_Instructions for the task_
Where does the string "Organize" appear in the records? Copy every line that contains it.

*** Material for this task Section Begins ***

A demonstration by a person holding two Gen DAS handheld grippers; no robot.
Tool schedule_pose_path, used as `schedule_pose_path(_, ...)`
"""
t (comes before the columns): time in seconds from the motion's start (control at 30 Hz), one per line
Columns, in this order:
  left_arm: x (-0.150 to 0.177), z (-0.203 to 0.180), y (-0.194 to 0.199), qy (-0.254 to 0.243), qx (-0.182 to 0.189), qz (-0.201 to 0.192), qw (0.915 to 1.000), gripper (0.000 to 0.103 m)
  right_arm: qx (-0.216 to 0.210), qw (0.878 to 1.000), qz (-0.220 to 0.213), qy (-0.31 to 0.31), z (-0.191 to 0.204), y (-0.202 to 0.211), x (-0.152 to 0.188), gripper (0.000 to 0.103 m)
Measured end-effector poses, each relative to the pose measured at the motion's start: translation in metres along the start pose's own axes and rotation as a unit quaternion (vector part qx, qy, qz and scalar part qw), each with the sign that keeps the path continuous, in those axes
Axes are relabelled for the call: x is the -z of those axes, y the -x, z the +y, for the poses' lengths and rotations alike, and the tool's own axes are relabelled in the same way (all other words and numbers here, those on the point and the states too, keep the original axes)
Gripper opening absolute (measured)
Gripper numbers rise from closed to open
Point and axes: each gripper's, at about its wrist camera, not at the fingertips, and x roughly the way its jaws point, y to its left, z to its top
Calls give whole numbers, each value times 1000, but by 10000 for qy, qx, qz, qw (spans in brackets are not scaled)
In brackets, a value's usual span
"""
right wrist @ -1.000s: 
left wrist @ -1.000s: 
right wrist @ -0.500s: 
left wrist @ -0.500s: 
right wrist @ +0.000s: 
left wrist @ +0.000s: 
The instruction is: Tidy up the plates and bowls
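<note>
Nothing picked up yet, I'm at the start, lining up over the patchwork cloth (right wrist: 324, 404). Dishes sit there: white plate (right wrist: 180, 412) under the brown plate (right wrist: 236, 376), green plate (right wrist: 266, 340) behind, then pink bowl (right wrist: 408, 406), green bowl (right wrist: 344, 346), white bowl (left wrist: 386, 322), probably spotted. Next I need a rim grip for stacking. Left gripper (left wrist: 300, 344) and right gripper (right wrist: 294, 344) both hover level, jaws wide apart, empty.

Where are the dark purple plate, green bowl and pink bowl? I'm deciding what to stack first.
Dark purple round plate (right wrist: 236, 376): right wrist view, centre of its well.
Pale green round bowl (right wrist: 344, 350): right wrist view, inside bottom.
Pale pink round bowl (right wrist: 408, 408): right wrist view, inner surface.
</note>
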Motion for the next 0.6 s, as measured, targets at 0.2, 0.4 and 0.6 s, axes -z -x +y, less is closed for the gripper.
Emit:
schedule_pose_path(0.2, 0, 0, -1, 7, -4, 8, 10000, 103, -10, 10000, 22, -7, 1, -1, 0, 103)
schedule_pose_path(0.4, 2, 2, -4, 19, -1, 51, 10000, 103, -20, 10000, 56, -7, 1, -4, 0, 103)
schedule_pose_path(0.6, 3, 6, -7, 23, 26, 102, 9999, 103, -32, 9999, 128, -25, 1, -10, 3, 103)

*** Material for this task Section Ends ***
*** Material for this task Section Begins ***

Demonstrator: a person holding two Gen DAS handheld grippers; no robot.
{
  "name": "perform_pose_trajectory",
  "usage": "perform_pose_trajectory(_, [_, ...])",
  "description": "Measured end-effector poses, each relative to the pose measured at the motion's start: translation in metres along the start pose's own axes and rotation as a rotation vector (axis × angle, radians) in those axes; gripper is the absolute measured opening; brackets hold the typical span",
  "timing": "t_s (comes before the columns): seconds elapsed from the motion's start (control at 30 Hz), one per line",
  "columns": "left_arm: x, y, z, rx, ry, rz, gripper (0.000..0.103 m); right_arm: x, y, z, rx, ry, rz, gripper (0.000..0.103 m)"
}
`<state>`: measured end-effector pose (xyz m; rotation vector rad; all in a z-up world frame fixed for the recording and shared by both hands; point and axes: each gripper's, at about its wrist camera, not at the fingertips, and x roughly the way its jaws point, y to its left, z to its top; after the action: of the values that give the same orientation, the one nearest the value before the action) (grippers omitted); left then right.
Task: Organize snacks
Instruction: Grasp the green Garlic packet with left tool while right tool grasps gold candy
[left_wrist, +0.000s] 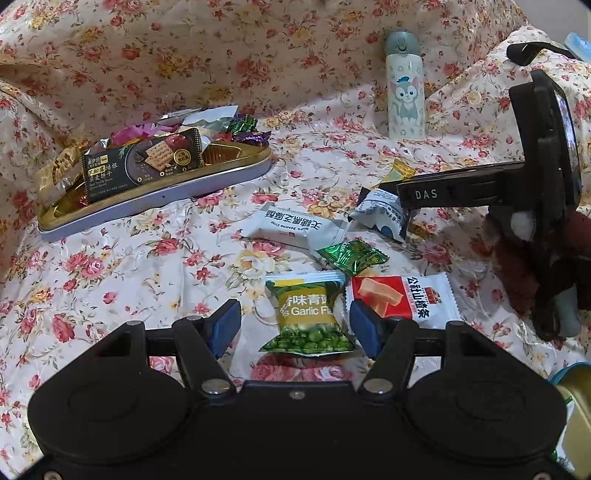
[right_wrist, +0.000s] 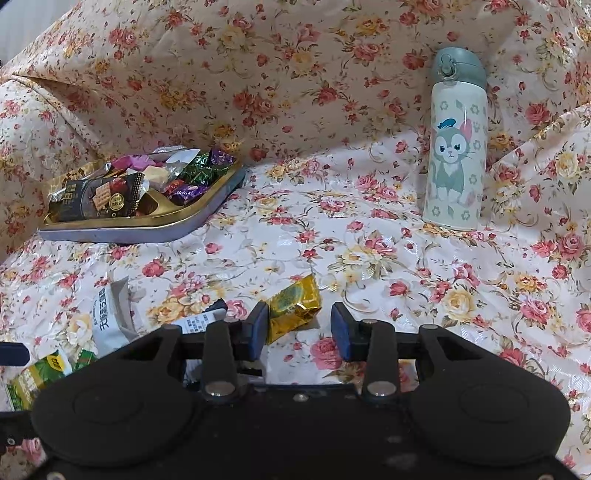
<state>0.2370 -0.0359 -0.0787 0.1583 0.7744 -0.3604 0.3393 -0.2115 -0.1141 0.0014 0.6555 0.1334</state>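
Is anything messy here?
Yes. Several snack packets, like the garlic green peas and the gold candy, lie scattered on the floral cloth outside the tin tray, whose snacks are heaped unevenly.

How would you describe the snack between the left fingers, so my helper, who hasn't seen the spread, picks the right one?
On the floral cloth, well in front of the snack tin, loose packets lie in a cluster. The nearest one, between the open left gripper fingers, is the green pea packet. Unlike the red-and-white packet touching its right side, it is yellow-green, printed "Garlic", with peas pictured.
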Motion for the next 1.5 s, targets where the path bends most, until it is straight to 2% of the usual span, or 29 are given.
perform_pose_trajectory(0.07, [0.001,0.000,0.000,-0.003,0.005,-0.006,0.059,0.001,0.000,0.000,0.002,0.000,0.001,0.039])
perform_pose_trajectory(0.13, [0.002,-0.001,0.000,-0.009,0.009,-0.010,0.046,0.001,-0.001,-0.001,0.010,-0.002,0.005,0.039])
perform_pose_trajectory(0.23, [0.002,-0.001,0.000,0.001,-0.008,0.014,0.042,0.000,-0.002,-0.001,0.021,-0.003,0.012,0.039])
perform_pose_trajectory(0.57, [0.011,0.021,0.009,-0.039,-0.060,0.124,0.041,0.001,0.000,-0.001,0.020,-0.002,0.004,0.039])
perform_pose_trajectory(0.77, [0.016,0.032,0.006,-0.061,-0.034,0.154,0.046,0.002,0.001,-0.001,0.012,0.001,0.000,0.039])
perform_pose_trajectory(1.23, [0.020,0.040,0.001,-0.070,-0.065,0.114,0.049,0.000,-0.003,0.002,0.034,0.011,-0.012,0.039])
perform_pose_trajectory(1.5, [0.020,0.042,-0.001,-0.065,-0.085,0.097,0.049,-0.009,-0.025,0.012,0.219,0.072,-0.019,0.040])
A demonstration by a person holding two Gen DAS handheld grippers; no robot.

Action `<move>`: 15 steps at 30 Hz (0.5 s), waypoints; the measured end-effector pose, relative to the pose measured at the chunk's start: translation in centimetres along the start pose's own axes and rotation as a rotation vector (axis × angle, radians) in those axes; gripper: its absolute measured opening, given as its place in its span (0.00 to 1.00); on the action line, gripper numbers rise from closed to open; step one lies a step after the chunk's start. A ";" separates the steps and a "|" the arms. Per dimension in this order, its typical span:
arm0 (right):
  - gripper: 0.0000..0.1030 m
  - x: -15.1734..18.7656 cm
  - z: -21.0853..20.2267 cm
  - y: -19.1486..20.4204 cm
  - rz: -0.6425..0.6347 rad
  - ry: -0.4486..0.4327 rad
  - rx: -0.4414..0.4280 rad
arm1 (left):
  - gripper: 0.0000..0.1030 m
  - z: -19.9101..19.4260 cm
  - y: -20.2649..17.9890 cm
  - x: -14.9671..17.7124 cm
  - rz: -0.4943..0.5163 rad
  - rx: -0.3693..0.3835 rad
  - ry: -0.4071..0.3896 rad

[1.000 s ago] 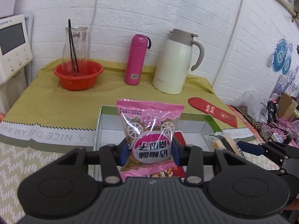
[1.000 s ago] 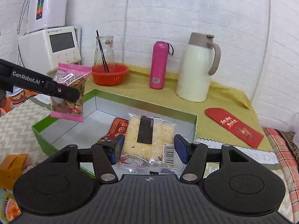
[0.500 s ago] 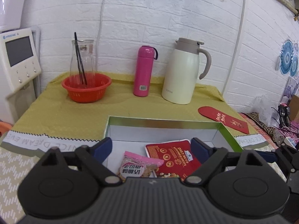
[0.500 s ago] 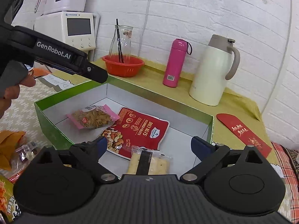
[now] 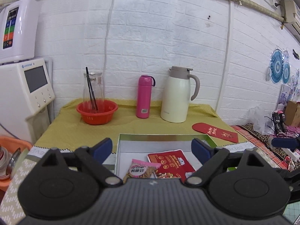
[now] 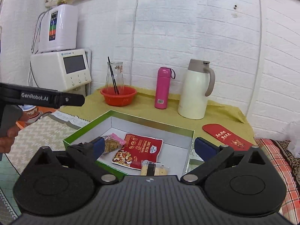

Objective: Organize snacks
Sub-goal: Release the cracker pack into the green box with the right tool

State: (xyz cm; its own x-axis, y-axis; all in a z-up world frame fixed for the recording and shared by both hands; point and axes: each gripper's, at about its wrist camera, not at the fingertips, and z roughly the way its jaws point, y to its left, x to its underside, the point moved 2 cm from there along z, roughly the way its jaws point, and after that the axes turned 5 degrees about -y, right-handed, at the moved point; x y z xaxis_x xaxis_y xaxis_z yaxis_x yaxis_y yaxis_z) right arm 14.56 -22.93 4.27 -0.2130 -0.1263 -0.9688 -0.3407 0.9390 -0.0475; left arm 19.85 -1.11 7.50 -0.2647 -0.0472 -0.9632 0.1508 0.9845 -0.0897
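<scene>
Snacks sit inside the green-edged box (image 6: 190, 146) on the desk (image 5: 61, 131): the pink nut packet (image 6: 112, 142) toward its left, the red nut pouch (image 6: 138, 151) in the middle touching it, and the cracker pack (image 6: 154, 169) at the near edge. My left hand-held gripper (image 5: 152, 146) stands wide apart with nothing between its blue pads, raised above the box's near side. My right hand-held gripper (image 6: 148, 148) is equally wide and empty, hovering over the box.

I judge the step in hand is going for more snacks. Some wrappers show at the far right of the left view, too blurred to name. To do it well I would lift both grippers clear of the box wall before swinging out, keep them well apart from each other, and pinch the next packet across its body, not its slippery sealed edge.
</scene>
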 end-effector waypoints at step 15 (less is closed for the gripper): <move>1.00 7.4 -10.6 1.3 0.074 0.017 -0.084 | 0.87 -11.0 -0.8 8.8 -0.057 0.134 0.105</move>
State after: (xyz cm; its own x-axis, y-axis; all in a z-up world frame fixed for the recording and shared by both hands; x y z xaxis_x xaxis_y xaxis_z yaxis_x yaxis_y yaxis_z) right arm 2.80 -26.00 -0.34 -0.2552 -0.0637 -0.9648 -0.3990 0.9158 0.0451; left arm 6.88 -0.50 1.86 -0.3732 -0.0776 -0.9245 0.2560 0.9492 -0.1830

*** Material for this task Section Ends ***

_Completed exercise_
Task: Organize snacks
Objective: Organize snacks

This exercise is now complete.